##### Available data #####
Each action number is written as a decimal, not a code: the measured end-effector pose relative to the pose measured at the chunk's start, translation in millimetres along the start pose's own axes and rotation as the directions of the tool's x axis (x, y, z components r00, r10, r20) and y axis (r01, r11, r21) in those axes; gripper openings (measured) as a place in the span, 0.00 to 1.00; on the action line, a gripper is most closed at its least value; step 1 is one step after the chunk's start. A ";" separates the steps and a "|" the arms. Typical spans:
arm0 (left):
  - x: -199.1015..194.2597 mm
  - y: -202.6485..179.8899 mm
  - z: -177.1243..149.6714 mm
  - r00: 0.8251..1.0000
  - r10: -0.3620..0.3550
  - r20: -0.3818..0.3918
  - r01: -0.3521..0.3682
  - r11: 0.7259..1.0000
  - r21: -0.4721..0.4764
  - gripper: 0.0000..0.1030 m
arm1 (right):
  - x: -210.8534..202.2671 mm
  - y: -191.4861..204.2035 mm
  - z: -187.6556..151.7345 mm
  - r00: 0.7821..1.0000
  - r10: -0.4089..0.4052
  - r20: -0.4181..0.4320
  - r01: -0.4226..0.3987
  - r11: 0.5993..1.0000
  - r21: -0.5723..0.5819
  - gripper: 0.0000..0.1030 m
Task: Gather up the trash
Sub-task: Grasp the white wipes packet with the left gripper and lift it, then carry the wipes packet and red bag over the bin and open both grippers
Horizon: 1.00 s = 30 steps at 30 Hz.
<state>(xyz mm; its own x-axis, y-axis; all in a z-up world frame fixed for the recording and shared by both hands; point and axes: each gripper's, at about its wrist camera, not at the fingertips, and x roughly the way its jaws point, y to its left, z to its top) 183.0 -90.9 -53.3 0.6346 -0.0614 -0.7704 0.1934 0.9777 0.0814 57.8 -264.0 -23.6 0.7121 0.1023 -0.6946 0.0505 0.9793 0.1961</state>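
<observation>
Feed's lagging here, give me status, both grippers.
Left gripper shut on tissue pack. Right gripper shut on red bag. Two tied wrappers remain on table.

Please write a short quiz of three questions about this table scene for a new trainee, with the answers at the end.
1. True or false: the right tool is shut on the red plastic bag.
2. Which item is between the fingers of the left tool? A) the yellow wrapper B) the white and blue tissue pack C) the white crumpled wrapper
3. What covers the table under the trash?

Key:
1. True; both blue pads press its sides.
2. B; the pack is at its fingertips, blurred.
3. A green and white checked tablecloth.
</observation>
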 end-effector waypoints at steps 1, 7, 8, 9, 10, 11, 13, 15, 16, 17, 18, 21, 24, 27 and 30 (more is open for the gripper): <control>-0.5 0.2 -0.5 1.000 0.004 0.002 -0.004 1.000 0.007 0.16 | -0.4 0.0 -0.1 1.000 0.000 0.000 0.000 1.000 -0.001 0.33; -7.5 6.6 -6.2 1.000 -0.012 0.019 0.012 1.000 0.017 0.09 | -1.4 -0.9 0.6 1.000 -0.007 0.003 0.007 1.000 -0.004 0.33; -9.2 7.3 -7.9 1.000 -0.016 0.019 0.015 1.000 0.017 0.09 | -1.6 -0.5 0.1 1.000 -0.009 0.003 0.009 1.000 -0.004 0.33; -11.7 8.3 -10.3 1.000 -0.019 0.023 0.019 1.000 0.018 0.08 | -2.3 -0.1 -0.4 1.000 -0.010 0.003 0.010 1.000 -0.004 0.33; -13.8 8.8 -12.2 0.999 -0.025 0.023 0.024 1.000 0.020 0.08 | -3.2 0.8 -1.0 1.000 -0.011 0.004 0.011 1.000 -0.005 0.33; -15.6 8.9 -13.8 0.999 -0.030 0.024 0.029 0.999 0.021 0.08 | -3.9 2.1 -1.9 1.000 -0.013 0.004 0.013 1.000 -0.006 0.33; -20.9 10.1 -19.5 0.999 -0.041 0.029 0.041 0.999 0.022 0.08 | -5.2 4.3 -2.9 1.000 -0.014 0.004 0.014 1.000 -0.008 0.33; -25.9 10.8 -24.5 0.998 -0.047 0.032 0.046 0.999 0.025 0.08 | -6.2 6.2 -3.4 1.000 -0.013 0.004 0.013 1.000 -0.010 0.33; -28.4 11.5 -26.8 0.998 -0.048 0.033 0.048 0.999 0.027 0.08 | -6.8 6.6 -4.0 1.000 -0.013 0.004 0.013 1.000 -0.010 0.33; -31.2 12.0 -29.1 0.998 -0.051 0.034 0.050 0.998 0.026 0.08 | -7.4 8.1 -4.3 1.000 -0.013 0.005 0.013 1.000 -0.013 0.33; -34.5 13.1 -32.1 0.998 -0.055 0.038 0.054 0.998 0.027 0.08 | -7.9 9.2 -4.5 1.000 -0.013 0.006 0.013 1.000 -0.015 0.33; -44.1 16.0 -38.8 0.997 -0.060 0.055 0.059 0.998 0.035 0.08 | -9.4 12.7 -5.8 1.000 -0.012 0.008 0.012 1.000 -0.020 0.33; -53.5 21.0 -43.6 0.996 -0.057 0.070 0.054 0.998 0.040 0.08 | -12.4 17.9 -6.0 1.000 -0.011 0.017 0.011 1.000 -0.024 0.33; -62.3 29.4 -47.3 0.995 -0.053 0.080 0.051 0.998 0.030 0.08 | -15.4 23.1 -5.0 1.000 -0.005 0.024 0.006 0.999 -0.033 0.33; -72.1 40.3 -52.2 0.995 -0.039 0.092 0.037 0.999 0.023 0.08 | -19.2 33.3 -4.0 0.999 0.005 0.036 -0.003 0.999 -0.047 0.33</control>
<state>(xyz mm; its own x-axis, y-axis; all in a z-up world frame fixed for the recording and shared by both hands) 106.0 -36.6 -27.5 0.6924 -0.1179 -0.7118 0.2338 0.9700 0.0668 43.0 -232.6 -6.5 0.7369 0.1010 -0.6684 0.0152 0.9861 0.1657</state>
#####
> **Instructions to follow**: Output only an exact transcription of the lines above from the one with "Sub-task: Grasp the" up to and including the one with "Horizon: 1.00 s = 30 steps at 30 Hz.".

> **Your solution**:
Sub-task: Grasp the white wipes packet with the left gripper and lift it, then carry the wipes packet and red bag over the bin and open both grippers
Horizon: 1.00 s = 30 steps at 30 Hz.

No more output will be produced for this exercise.